- _Problem details_
How many lines in the material contain the string "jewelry"? Only the number is wanted.

- _Collected material_

=-=-=

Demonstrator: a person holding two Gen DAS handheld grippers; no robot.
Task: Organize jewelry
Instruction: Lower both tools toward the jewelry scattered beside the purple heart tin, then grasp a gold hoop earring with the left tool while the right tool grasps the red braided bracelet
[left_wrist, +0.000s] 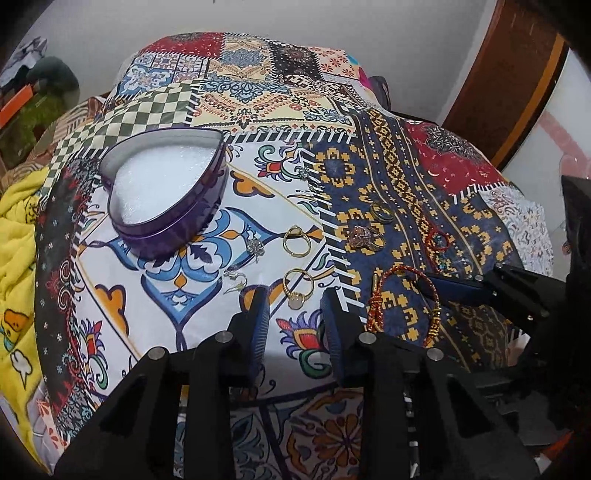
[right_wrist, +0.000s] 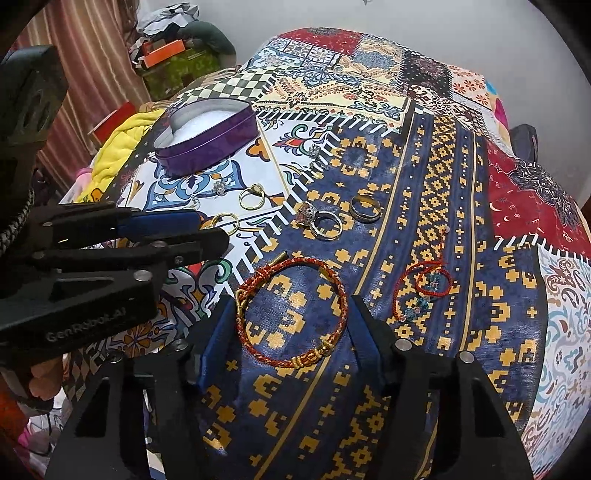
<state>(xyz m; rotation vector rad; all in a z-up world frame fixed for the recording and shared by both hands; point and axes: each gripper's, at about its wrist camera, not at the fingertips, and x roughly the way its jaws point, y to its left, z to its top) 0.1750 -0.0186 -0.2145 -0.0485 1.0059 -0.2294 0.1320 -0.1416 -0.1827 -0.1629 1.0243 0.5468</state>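
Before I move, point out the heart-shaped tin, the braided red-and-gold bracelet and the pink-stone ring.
Heart-shaped tin (right_wrist: 221, 146): right wrist view, on its purple side wall.
Braided red-and-gold bracelet (right_wrist: 341, 295): right wrist view, on the right arc of the braid.
Pink-stone ring (right_wrist: 305, 215): right wrist view, on the stone setting.

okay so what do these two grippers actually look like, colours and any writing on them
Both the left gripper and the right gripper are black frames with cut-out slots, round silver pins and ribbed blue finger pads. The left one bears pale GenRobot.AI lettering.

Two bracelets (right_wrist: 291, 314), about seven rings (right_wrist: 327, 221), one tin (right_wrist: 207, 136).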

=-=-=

- _Exercise answer_
2